» **WORK TO BE COMPLETED**: Please keep to the lines below from the one with "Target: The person" through the one with "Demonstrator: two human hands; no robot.", and restate them word for word, ends included.

» **DATA**:
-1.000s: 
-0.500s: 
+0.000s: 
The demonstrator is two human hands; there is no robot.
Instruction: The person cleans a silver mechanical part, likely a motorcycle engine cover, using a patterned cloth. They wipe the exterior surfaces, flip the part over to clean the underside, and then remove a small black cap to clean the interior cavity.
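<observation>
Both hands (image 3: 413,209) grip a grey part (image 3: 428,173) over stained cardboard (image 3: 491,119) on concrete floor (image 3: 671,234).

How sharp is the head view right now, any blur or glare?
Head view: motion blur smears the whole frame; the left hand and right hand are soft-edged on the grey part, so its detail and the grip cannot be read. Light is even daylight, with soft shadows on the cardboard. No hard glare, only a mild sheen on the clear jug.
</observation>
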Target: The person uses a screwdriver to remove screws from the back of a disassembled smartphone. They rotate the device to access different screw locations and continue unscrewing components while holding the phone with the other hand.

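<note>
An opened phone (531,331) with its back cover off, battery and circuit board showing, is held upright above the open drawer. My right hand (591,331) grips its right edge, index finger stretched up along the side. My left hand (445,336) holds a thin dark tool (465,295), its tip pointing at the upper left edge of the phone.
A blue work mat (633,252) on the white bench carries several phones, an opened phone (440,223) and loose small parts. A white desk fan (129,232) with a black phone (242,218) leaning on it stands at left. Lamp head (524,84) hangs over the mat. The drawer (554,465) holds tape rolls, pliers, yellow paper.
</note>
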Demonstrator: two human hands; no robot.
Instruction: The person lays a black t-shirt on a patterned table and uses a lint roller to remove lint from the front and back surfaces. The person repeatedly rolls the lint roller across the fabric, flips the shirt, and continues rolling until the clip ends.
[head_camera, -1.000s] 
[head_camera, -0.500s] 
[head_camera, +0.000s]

» **ANSWER TO THE PROBLEM**:
Target: The person uses a screwdriver to remove screws from the back of a disassembled smartphone. They rotate the device to access different screw locations and continue unscrewing components while holding the phone with the other hand.

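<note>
An opened phone (531,331) with its back cover off, battery and circuit board showing, is held upright above the open drawer. My right hand (591,331) grips its right edge, index finger stretched up along the side. My left hand (445,336) holds a thin dark tool (465,295), its tip pointing at the upper left edge of the phone.
A blue work mat (633,252) on the white bench carries several phones, an opened phone (440,223) and loose small parts. A white desk fan (129,232) with a black phone (242,218) leaning on it stands at left. Lamp head (524,84) hangs over the mat. The drawer (554,465) holds tape rolls, pliers, yellow paper.
</note>
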Demonstrator: two human hands; no robot.

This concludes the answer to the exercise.